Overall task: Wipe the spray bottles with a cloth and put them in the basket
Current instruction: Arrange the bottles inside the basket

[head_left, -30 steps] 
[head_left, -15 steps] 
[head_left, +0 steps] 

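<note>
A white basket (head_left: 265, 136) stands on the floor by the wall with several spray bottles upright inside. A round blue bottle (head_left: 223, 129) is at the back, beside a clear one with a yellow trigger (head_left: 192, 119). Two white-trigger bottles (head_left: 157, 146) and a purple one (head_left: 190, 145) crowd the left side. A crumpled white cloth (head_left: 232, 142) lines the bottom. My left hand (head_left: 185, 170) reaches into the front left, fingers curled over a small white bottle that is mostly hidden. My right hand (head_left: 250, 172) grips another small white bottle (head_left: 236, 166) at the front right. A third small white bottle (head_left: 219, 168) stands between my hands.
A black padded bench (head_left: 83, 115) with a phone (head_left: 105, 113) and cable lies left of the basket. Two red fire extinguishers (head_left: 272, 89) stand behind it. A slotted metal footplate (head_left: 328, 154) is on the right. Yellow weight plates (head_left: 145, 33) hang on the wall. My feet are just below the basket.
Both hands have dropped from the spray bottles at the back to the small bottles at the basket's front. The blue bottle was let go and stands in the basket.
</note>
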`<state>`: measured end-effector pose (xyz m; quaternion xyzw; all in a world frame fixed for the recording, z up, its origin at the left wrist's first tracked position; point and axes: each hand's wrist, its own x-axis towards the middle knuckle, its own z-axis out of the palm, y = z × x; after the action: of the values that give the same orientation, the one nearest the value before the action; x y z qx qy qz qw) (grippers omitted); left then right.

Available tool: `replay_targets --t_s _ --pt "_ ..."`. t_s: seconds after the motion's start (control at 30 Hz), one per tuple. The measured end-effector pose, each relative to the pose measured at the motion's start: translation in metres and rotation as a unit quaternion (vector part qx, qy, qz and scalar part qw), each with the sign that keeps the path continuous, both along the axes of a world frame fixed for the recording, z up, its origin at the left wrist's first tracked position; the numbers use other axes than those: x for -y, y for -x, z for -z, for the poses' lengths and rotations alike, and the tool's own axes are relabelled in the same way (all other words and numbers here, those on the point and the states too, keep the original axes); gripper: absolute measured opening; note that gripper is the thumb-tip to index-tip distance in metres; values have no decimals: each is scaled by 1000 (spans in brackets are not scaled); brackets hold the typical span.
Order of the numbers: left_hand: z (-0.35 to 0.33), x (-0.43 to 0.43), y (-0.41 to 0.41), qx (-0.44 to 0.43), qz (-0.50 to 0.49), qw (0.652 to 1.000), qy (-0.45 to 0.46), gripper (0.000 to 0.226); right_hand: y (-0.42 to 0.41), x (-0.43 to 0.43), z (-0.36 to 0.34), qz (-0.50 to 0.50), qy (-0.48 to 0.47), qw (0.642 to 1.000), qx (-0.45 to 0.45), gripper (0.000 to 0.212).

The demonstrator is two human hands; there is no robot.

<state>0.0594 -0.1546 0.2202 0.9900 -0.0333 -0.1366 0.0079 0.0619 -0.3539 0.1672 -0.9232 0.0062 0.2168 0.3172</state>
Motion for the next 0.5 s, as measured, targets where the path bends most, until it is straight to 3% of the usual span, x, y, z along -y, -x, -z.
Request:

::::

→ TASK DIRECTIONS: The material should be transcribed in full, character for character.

→ ANSWER BOX:
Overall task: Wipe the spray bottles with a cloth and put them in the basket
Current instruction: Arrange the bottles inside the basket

[head_left, -30 steps] 
[head_left, -15 steps] 
[head_left, +0 steps] 

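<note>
A white basket (head_left: 265, 136) stands on the floor by the wall with several spray bottles upright inside. A round blue bottle (head_left: 223, 129) is at the back, beside a clear one with a yellow trigger (head_left: 192, 119). Two white-trigger bottles (head_left: 157, 146) and a purple one (head_left: 190, 145) crowd the left side. A crumpled white cloth (head_left: 232, 142) lines the bottom. My left hand (head_left: 185, 170) reaches into the front left, fingers curled over a small white bottle that is mostly hidden. My right hand (head_left: 250, 172) grips another small white bottle (head_left: 236, 166) at the front right. A third small white bottle (head_left: 219, 168) stands between my hands.
A black padded bench (head_left: 83, 115) with a phone (head_left: 105, 113) and cable lies left of the basket. Two red fire extinguishers (head_left: 272, 89) stand behind it. A slotted metal footplate (head_left: 328, 154) is on the right. Yellow weight plates (head_left: 145, 33) hang on the wall. My feet are just below the basket.
Both hands have dropped from the spray bottles at the back to the small bottles at the basket's front. The blue bottle was let go and stands in the basket.
</note>
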`<state>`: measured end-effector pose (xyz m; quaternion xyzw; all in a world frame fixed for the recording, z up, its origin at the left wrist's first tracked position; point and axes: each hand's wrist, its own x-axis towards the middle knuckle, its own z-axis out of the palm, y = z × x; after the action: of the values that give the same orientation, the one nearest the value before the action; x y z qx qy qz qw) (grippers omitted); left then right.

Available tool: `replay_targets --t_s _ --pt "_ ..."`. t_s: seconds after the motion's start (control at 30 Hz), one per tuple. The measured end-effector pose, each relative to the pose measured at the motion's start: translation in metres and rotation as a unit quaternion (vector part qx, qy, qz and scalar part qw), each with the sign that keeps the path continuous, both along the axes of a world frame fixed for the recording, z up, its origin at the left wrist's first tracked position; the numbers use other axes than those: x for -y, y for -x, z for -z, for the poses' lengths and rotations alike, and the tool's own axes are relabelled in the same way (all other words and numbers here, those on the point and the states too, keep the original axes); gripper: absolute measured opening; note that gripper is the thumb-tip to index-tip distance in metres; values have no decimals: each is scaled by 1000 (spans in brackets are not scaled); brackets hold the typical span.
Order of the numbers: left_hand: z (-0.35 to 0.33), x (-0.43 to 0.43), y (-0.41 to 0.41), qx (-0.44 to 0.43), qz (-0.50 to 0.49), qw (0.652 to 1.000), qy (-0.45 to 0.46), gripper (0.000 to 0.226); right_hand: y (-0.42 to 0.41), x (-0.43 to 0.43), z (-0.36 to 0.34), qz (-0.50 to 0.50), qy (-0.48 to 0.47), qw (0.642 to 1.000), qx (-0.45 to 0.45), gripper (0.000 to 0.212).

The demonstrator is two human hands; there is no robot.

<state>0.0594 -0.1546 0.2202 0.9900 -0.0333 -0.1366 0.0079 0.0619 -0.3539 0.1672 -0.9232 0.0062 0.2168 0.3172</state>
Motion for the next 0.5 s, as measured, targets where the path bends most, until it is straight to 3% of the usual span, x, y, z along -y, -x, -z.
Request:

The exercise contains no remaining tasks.